A última das diferenças essenciais concerne à recompensa. Enquanto na colaboração premiada o prêmio é a redução da pena, perdão judicial e/ou um regime diferenciado de cumprimento da pena, no whistleblowing a regra é de que a recompensa será financeira, baseada no trabalho do Estado para conseguir as provas e no montante efetivamente recuperado.

Se é verdade que algumas legislações também permitem que o whistleblower seja alguém que cometeu o ilícito, fato é que, em sua essência, o whistleblowing foi concebido para premiar o cidadão que não possui relação com o ilícito perpetrado.

 

5) “O whistleblowing é inconstitucional por afronta à publicidade e à proibição do anonimato”

 

Já o último dos grandes mitos concerne à inconstitucionalidade do whistleblowing no Brasil em razão de uma possível afronta à publicidade e à proibição do anonimato.

Inicialmente, cabe destacar que a Constituição Federal é clara no sentido de que “todos têm direito a receber dos órgãos públicos informações de seu interesse particular, ou de interesse coletivo ou geral, que serão prestadas no prazo da lei, sob pena de responsabilidade, ressalvadas aquelas cujo sigilo seja imprescindível à segurança da sociedade e do Estado.

O fato de a denúncia ser inicialmente apurada com sigilo de forma alguma afronta tal postulado, uma vez que se insere no mesmo universo dos inquéritos, procedimentos investigatórios criminais, processos administrativos disciplinares, medidas acautelatórias, processos que versam sobre menores de idade, entre outros.

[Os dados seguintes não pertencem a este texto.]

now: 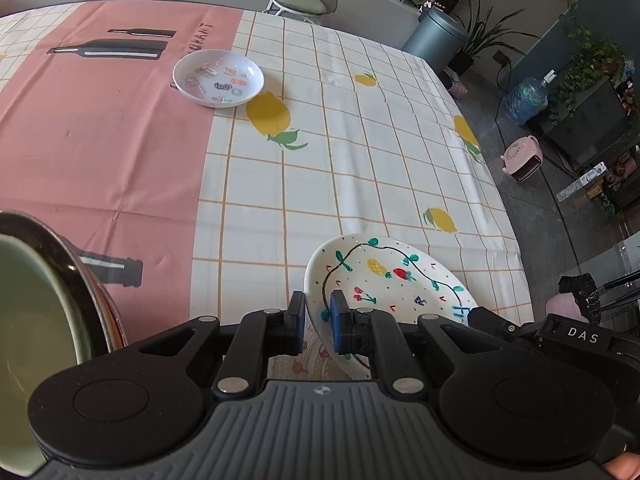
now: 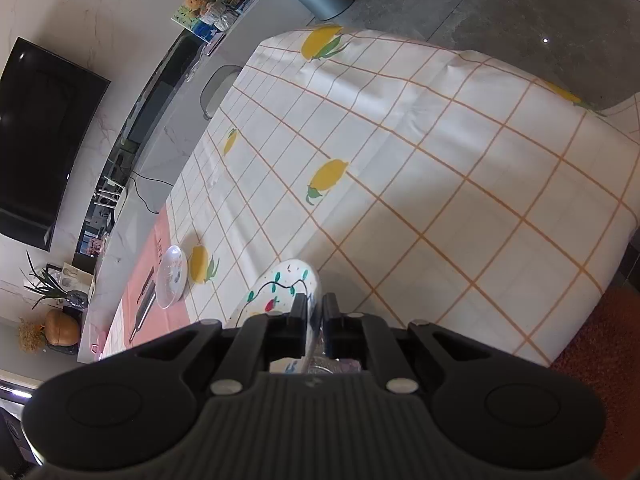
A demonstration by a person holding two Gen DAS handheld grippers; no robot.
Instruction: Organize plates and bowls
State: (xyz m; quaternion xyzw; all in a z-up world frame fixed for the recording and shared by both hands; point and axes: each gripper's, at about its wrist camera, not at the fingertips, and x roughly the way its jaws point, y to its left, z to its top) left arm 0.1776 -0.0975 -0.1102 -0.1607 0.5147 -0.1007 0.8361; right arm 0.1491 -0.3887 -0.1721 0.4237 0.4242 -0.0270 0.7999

Todos estes encontram guarida nas ressalvas.

Por seu turno, a proibição do anonimato (é livre a manifestação do pensamento, sendo vedado o anonimato) não faz, por si só, com que o whistleblowing seja inconstitucional. Basta que a lei defina que a prova oriunda de denúncia anônima em que se negue a revelação do whistleblower é inadmissível e que ninguém possa ser condenado apenas com base na informação anônima. Tal ressalva já é feita pelo Pacote Anticrime.

É, inclusive, o que ocorre no âmbito das interceptações telefônicas. A denúncia anônima não pode servir para que o sigilo seja quebrado, devendo ser aberta uma investigação para melhor apurar a informação e produzir outras provas que possam embasar o pedido.

De uma forma ou de outra, é bom lembrar que o whistleblowing enquadra-se na garantia constitucional da liberdade de expressão, presente na Declaração Universal dos Direitos Humanos como “todo ser humano tem direito à liberdade de opinião e expressão; este direito inclui a liberdade de, sem interferência, ter opiniões e de procurar, receber e transmitir informações e ideias por quaisquer meios e independentemente de fronteiras”.

Também por este motivo é que existe a possibilidade de responsabilização caso haja abuso dessa garantia, tanto no âmbito criminal, administrativo e cível.

Fato é que os 5 grandes mitos apontados no presente artigo são reverberados como se verdade fossem, entrando em um processo de retroalimentação, a partir do momento em que são citados uns pelos outros, até que virem verdades.

Destarte, o que se objetivou foi desvendá-los e trazer a informação correta, com a devida fundamentação, para que a discussão acerca da regulamentação do whistleblowing dê-se em um ambiente de debate sério e com as fontes corretas.